Beppe era comunista e antifascista. E questo non era in discussione o trattabile. Tutto il resto era importante ma non irrinunciabile. Nato a Torino, era milanese ed era orgoglioso d'esserlo, un simpatico ganassa quando sottolineava la superiorità dei meneghini sui cremaschi. Era spiritoso e acuto, ma non gradiva le battute sui compagni. «I tuoi amici del pidi – lo stuzzicavo – sono diventati uguali ai democristiani». «Fanculo Antonio».
La barba, la sciarpa rossa, il baschetto alla francese, gli occhiali con una montatura leggera da intellettuale lo rendevano riconoscibile. Dicevano molto sulla sua personalità e il suo pensiero. Fumava. Non le Nazionali semplici o le Gauloises. «Sei imborghesito». «Fanculo Antonio».
Non passava inosservato. Era iuventino fino al midollo. «Beppe sei una vergogna, la squadra degli Agnelli, dei padroni!». «Fanculo Antonio».
Faceva il giornalista. Scriveva bene come pochi, conosceva la storia, verificava le notizie, non parlava a vanvera.
Ha lavorato a La Provincia quando io ero responsabile della redazione di Crema. Un professionista ineccepibile. Non ho mai avuto una discussione con lui, ogni tanto un bonario avvertimento. «Beppe ricordati, non lavori per l'Unità, ma per il giornale degli agricoltori». Lui abbozzava un sorriso. Ha lasciato la redazione all'improvviso. Una mattina mi dice. «Me ne vado. Da domani non lavoro più qui».
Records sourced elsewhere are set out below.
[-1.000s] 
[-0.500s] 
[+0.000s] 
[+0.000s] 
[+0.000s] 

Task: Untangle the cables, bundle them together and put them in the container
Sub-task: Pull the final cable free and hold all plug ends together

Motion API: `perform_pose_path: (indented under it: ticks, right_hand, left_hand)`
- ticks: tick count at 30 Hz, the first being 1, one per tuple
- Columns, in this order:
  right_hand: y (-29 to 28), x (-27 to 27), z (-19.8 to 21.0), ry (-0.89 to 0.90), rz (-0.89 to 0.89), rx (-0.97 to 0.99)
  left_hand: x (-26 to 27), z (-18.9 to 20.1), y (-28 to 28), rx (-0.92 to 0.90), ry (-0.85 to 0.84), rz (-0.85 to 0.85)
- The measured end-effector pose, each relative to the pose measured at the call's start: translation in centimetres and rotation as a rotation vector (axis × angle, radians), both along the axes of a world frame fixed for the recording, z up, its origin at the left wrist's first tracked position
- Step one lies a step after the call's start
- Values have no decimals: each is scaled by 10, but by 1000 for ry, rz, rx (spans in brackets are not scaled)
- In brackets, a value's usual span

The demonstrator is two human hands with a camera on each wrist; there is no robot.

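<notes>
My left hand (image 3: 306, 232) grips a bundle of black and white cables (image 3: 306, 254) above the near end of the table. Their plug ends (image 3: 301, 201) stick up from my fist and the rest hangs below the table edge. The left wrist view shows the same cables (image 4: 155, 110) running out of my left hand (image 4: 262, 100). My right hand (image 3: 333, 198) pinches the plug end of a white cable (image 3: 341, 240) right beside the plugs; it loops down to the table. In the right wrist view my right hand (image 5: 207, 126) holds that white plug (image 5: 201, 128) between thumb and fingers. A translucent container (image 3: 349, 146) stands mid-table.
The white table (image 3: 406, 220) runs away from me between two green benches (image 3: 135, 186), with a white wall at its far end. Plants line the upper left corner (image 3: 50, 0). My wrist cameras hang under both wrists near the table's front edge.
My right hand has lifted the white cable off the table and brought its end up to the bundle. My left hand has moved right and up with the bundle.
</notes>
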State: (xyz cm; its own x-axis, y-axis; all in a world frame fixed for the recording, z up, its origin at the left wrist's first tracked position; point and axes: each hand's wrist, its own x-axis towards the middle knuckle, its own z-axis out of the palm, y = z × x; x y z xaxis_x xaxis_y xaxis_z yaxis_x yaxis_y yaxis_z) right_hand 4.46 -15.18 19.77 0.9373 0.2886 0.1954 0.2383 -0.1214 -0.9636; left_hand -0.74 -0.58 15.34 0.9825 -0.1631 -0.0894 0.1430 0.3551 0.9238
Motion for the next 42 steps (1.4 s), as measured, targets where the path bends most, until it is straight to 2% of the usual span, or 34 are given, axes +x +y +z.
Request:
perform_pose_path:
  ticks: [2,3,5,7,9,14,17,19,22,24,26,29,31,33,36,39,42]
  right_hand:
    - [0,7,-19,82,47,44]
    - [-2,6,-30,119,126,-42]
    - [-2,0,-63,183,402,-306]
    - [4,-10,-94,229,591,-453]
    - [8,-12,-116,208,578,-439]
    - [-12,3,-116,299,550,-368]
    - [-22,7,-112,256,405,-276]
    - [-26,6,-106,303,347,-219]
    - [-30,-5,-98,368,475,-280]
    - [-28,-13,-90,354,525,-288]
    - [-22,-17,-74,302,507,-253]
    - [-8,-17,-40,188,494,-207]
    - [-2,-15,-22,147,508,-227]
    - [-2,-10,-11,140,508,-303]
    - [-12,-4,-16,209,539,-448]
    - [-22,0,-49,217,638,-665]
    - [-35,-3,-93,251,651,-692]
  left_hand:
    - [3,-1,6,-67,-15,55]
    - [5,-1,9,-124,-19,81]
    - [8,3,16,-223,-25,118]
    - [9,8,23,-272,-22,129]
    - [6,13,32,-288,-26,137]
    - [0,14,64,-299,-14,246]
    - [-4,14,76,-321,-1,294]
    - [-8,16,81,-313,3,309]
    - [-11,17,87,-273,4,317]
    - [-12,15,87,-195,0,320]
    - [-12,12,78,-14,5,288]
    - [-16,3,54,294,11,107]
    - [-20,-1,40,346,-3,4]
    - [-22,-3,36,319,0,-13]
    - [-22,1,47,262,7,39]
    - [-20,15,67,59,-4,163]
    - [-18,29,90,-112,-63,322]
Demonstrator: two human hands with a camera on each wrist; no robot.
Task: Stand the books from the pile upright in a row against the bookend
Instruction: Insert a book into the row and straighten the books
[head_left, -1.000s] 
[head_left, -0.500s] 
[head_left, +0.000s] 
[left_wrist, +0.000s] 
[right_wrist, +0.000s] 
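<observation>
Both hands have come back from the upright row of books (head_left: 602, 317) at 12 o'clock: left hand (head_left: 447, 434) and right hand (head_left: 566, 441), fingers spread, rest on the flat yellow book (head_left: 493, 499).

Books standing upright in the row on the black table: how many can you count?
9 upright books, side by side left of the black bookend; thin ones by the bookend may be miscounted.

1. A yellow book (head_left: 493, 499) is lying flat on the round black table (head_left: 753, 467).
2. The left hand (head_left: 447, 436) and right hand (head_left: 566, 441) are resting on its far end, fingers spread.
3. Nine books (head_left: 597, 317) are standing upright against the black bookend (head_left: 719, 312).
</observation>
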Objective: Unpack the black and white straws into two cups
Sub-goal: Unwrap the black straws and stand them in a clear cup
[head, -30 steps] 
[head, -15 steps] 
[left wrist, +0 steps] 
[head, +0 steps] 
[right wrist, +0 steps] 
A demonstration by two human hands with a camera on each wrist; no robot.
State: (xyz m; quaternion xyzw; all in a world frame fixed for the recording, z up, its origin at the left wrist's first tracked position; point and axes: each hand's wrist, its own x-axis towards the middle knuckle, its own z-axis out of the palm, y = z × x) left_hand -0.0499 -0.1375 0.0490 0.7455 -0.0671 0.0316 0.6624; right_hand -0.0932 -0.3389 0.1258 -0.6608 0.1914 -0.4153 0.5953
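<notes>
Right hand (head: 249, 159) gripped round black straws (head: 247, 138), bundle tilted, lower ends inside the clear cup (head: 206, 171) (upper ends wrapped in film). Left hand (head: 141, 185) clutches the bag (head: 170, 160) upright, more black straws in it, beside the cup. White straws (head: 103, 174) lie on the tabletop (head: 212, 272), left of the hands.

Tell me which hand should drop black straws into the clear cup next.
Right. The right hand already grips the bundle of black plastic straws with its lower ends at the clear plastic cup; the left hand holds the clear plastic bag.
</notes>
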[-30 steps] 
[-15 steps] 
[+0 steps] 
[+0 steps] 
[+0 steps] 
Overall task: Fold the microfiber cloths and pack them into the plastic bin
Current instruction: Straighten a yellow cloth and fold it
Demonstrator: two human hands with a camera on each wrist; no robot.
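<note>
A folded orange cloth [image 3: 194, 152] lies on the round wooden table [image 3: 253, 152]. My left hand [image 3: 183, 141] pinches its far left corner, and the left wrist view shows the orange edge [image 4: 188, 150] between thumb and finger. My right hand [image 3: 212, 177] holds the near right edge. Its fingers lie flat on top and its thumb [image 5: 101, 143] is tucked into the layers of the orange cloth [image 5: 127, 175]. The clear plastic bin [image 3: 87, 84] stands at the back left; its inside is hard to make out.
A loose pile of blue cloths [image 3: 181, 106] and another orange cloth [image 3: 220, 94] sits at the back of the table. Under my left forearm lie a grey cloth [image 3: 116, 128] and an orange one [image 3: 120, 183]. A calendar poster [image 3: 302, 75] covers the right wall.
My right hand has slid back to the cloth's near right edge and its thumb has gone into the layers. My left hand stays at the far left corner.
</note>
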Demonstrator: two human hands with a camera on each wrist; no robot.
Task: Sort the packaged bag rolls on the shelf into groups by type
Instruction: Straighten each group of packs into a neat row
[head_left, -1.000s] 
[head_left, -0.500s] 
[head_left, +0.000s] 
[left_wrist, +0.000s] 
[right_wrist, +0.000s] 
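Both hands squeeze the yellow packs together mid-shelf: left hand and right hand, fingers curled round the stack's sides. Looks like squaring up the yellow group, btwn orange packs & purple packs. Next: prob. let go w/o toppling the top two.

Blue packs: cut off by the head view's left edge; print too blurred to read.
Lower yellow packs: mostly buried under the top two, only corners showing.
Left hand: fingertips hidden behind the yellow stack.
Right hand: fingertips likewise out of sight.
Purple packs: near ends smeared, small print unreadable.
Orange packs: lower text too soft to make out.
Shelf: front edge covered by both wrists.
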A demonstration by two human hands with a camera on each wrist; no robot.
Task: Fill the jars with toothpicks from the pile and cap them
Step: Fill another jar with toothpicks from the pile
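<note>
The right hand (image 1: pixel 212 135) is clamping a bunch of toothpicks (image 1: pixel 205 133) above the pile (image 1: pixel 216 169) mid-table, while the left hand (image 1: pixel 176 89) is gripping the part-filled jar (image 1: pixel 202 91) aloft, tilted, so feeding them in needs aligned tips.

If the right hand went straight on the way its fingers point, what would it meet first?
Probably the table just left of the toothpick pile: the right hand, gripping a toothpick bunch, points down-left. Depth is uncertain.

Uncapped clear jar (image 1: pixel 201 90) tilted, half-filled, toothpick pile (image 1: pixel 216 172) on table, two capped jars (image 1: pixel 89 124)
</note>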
Non mi ha dato spiegazione della scelta e io non ho mai capito bene il motivo di questa decisione.
Dopo questo episodio abbiamo continuato a frequentarci e lui non ha smesso di correggere le bozze dei miei romanzi. Pignolo all'eccesso, sui segni di interpunzione mi metteva in croce fino all'esasperazione e allora ero io a mandarlo a quel paese. «Fanculo Beppe, tu e le tue virgole e trattini». Ma non si limitava a corregger i refusi. Controllava le concordanze dei verbi, le ripetizioni ed eventuali contraddizioni logiche e temporali. «Le tue storie sono troppo lunghe». Non voleva il file, ma il cartaceo. Ci davamo appuntamento in un bar di via XX settembre, lui un giallino e io un caffè. Parlavamo poco del romanzo e molto di Crema e della politica. Lo ammiravo. Gli sono grato: mi ha fatto capire cosa sia la passione politica vera. Mi ha ridato la fiducia e la speranza in un mondo migliore e credo che a lui Vasco Rossi piacesse, anche se non ne abbiamo mai parlato. Sicuramente apprezzava gli Inti Illimani.
Poi sono stato io a leggere le bozze di un suo lavoro. Raccontava episodi di vita della Milano di una volta.
«Bravo Beppe. Sono poetici e rendono bene il periodo. Meritano d'essere pubblicati».
«Non mi pigli per il culo?». «Cazzo, Beppe la smetti di fare il funzionario del Kgb. Se ti dico che sono belli, fidati! Sono migliori di tante porcate che si leggono oggi».
Aveva sorriso. Era felice. Anch'io lo ero, fortunato d'avere incontrato un uomo così. Semplice e tutto d'un pezzo. Genuino e sicuro delle proprie idee. Sincero. El Hombre vertical. Tu che parlavi spagnolo sai cosa voglio dire. Riposa in pace Beppe. Dove sei ora il comunismo è garantito. Lì sono tutti compagni. Pugno chiuso e Internazionale. Un abbraccio.
(A.G.)
A riprova del timbro umanitario della testata e dell'intimo convincimento che, di fronte al conclamato gesto della “livella” cade in prescrizione qualsiasi remoto “dialettico”, ospitiamo, capendone lo spirito, il ricordo che Antonio Grassi dedica al collega Cerutti, recentemente scomparso. Un nostro collega; come noi “schierato”, ma non nella medesima parte. Il che, si ripete, non conta assolutamente niente, quando la scolaresca (del film di Pupi Avati) arriva al lago di fine gita.
Ci farebbe piacere che Beppe da dov'è non si adontasse di vedere il suo profilo, tracciato da mano amica, sia finito su una testata socialista. Da lì non gli sarà difficile capire lo spirito.
Ciao Beppe, anche da noi, pur se non Ti abbiamo incrociato.